Time to complete the EU banking market
The thing about this crisis is that people talk about fiscal policy this and quantitative easing that, but until the banks are fixed, the cause of the crisis will remain broken. And the banks won't be fixed until governments fix them.
Take Europe. Banks overlent. And that includes "disciplined" German banks. They all leveraged their muscles on the global financial playground, and now the tide has gone out and they have been caught with their trousers down (to borrow from Warren's Buffet of expressions).
One German bank I was told about lent several million euro to a property developer in Ireland who wanted to build another shopping mall in a small town that already had two of them. The German bank didn't even take a plane to go over and look, but eager as they understandably were to invest their bank's savings deposits and make them work, and as gullible as everyone was about the property bubble in Ireland, they just handed over the dosh.
But has that German bank been properly reprimanded for their silly actions? Unlikely. They probably blame the developer, who is likely bankrupt at this point.

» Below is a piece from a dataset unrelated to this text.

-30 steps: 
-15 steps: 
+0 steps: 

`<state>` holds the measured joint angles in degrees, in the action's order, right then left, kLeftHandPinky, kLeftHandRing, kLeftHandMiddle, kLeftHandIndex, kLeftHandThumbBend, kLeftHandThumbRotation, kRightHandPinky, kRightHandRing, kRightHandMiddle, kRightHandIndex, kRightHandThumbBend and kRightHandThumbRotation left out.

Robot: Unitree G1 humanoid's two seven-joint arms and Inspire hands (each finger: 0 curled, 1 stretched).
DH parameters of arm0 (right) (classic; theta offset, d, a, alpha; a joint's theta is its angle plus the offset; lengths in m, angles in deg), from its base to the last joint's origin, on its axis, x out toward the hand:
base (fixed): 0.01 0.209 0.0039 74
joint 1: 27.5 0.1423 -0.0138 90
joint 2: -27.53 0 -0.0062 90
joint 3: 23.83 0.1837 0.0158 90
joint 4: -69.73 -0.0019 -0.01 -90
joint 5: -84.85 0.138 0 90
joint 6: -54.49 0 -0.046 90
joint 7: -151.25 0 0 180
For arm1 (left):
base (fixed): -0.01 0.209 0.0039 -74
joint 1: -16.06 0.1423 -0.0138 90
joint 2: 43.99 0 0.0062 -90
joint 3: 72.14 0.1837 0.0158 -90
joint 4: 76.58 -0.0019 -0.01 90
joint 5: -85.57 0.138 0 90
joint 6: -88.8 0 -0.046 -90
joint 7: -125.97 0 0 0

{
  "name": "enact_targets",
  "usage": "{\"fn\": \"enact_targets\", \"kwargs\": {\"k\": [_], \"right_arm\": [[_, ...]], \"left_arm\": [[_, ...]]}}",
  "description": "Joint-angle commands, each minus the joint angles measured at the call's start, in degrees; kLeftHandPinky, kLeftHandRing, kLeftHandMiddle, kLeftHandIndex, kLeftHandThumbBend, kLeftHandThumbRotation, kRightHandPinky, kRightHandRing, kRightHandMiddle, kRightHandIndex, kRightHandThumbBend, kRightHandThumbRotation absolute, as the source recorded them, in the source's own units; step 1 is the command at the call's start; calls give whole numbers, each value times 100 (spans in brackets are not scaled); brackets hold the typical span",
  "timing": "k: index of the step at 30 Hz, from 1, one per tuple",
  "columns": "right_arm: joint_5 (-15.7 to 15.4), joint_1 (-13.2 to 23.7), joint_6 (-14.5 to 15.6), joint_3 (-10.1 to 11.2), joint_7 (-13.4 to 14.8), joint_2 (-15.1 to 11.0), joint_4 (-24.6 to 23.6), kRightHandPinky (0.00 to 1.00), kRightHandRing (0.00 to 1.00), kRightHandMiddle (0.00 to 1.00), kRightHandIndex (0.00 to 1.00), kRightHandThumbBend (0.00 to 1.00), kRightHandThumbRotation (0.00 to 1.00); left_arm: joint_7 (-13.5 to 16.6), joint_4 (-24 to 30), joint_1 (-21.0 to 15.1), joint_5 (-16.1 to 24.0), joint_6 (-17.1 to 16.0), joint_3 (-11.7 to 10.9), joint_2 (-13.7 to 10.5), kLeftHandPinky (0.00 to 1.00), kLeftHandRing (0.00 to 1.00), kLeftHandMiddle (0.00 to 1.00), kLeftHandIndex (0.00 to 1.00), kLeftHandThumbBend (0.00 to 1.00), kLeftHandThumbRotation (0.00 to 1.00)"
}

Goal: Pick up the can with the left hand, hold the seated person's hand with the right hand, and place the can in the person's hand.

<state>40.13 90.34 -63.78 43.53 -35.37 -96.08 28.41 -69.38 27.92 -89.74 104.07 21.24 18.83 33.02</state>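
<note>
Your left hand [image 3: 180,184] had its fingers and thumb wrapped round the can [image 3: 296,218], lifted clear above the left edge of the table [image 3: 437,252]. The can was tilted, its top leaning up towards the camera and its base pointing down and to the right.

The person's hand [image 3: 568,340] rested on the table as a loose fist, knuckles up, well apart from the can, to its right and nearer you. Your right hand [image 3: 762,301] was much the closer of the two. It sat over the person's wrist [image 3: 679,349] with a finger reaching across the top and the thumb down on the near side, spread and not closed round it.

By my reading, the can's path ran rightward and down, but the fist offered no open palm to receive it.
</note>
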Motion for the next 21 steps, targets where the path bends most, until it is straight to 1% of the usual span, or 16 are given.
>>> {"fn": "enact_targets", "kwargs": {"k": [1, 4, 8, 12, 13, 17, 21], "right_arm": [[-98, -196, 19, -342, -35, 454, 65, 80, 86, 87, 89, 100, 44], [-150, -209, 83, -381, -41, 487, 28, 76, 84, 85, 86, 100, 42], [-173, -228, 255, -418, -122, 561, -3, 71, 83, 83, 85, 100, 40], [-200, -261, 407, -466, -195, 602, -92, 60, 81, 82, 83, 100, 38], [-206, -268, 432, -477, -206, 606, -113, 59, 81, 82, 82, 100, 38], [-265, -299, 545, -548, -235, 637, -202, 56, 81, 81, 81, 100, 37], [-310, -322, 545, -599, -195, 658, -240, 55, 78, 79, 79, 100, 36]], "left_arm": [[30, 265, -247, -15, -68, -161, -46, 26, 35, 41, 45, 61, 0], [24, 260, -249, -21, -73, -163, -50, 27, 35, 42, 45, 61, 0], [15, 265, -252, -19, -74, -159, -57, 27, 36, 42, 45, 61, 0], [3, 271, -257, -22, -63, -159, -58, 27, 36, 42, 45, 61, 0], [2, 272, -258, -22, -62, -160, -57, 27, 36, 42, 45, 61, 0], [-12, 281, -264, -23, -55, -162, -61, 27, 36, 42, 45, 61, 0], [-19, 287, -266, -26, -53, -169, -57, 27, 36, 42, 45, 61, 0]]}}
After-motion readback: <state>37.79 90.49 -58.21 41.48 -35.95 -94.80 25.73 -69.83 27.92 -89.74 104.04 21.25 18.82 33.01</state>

The moral is this: it takes two to tango, and very willing partners they must be. Another lesson is that German banks, caught as they are in a domestic economy that is stifled by internal regulation that has smothered investment opportunities, will inevitably sniff around abroad in the brothels of other less restrictive markets for investment opportunities. In other words, fixing banks is not just about those banks located in places such as Ireland, but doing something to help the likes of German banks unleash a bit more of their savings in their home market. And that means tightening up in places like Ireland, while allowing more deregulation in Germany, notably in property sector. That's tango. Or ying and yang.
There are other issues too, such as competition and choice (or the lack of it) in European banking. I mean, it is hard to believe that Irish banks are subject only to Irish regulation, despite operating on a global interbank market. And that had depositors been burned, they could not put their money seamlessly into another European bank, such as Deutsche Bank.
In Paris for instance, there are several Barclays Banks, but these are just French banks with an English shop sign. I have a small Barclays account in London, but opening an account in the French bank here would not bring me under the wing of the English bank or offer me either advantages or favourable terms as a customer of the UK variety. This is frankly pathetic.
And in Dublin there is a French BNP, which has been there since 1973. Yet (at least until quite recently) it has only operated for investors, and is not in fact a retail bank. So when Irish banks began to tank during the crisis, customers could not move their funds into the BNP for protection.
Years ago I tried to wire money to my bank in Ireland. It would take a few days and would incur charges. I asked the lady why it would take so long. I will always remember her mocking cackle: "We are not a single banking market yet ya know".
Well, she was right, and this crisis has shown what a silly and dangerous situation that is. The European banking market is fractious and bunkered, and therefore weakened. It needs to be completed into a single banking market to protect consumers from the whimsical behaviour of their high street banks.
I am glad to see I am not alone in thinking this, and indeed Prof Barry Eichengreen of Berkeley California puts reforming the European banking scene as a priority for cleaning up the euromess. See Washington Post interview here: http://t.co/OAhbbaZn
Governments are the ones we need to make that happen. If they did, it might take some of the pressure off other reforms. Without action, no amount of tinkering with limited fiscal and monetary policies will produce the lasting growth and confidence we all want and need.